Karen looked at me fondly. “Howard, that's sweet. You're upset that your friend is being put down.”

“I
am,”
I said in a tone of both surprise and emphasis. “She's no prize. She's an alienated shithead—”

“Come on,” Karen said indulgently. “You don't really know her. She's very smart and nice. And her reasons are good ones. He doesn't talk about his feelings, he doesn't even talk about his hopes.”

“Does she ask?”

“Of course, she asks. And though she likes the sex, it still makes her uncomfortable.” I screwed up my features at this confusing sentence. “She doesn't think he enjoys it,” Karen explained.

“All right, look,” I said, sitting down at my desk. “I'm too young to understand these distinctions.
She
enjoys it but is afraid he doesn't.”

“She feels like she's a manual he's following.”

I began to laugh but still got out my question. “You mean, like he's studied a manual and is following it to the letter?”

“That's right.

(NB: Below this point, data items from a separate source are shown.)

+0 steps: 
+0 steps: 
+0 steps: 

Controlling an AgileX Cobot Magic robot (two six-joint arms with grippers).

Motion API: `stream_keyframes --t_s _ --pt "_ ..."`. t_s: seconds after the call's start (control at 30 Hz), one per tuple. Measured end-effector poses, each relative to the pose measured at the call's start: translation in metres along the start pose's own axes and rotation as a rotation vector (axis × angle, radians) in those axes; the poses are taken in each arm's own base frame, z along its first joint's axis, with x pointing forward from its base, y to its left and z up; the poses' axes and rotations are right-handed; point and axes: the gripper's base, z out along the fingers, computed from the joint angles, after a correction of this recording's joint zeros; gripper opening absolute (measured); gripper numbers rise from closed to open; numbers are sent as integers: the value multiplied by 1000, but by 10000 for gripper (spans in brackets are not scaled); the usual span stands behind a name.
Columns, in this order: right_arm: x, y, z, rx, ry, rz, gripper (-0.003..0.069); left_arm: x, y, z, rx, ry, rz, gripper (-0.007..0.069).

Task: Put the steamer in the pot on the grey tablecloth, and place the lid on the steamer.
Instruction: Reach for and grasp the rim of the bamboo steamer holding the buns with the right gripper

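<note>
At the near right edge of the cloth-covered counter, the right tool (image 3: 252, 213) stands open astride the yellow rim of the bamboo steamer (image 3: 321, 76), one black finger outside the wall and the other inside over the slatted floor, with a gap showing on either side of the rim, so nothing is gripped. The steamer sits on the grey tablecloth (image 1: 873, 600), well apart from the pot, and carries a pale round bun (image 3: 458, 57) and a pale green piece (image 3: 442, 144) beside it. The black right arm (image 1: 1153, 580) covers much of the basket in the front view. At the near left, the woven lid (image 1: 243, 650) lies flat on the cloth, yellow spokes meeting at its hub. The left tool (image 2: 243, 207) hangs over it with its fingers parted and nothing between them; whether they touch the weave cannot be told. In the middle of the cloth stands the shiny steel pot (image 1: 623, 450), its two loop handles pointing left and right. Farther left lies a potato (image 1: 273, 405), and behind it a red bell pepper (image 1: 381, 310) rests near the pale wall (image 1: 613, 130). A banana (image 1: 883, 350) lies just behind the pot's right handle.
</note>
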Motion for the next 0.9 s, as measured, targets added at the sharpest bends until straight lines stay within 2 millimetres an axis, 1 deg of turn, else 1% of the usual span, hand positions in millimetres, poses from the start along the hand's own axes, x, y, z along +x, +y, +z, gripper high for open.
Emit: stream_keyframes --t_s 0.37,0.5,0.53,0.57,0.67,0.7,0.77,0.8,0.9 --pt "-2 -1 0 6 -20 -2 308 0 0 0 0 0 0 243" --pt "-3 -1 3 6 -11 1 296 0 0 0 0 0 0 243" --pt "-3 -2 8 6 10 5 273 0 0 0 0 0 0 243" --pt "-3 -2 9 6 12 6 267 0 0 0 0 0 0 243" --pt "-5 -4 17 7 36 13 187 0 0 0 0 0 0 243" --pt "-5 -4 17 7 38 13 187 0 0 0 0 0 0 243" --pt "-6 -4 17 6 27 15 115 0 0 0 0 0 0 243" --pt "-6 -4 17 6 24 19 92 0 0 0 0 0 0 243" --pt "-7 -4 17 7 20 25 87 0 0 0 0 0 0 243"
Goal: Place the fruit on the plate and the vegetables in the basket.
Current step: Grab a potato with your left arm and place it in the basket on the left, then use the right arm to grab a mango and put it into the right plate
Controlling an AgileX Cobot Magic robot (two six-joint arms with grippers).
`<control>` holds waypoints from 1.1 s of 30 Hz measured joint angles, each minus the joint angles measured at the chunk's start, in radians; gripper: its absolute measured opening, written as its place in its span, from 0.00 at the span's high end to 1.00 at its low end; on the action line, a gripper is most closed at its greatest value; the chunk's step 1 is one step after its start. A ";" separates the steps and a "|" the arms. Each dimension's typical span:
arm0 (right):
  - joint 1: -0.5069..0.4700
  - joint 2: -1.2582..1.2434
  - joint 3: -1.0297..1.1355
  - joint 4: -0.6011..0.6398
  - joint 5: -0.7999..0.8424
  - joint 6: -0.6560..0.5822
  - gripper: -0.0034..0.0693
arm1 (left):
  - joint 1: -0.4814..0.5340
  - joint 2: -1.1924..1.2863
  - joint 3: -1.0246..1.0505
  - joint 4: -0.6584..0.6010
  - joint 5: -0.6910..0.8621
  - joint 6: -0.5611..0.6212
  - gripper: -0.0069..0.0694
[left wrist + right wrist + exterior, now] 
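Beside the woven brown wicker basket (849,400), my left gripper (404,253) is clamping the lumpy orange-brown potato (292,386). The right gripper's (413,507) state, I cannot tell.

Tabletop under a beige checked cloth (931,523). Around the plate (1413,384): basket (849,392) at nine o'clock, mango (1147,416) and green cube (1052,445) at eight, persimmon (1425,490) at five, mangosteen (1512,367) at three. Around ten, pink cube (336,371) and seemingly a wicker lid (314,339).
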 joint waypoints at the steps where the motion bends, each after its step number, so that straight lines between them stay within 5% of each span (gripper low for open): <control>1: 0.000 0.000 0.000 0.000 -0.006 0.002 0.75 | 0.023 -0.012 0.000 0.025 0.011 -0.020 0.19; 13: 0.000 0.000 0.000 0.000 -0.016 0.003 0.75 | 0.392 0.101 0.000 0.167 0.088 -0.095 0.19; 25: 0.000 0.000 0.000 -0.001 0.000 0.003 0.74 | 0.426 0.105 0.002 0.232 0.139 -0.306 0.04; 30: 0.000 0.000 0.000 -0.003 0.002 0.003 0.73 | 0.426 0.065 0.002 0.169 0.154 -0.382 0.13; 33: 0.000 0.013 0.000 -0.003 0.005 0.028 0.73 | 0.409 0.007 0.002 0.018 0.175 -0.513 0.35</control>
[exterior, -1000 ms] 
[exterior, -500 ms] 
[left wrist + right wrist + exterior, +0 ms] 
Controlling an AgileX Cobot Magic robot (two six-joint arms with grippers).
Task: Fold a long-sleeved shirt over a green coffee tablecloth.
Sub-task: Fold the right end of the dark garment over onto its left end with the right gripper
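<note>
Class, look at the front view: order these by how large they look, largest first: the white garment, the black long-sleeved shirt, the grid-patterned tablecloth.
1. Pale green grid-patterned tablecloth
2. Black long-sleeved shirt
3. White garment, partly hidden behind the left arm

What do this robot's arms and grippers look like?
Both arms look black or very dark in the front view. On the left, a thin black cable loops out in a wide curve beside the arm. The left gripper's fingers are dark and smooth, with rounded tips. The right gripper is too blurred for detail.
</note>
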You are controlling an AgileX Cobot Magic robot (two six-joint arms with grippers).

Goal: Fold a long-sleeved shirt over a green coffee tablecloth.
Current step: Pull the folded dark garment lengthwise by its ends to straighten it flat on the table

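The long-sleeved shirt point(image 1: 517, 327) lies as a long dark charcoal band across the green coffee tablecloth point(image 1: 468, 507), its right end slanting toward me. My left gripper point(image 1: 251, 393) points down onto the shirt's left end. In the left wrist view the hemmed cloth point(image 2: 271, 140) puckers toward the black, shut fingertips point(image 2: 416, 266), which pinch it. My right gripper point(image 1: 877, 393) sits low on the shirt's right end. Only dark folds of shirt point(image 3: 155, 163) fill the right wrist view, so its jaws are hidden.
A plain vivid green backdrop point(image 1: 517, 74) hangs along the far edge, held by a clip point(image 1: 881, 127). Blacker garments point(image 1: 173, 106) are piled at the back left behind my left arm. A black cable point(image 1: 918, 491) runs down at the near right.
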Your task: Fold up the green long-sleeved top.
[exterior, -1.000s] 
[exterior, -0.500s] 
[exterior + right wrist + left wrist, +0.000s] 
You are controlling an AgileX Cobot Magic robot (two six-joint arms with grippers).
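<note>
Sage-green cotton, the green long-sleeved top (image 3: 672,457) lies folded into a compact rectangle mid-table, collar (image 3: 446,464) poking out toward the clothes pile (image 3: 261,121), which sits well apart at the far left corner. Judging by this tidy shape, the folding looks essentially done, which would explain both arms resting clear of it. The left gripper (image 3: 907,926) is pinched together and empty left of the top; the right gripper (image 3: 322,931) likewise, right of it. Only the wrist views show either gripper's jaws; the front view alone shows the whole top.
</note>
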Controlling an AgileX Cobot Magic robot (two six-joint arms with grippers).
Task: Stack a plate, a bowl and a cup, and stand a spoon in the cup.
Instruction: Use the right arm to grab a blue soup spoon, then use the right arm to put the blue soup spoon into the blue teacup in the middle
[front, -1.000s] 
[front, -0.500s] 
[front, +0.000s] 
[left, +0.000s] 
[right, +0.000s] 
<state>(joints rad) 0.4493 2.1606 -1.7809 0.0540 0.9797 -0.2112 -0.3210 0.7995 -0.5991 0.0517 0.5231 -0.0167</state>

And that's the way he plays games, right?”

I was incapacitated now from laughter. I tried to start a sentence several times, but I would be hit with the image of Brian poring over a sex manual as if it were a poker book, making notes, and memorizing steps on how to fuck. Just as if she had made a ghastly joke about a cripple, I was embarrassed by my desire to laugh, so I giggled uncontrollably with naughty shame. Karen watched this exhibition wonderingly and asked if she had made sense. I finally could answer. “It's got to be right. God, is that sad,” I said cheerfully.

“It must be a very thorough manual,” Karen said without irony. “He apparently covers everything.” My head hit the desk while I shrieked with laughter that was almost hysterical. “Come on, Howard, you're being very cruel.”

“Okay, okay. But that can't be too bad for her.”

“It's not. She says it's great. But he never comes.”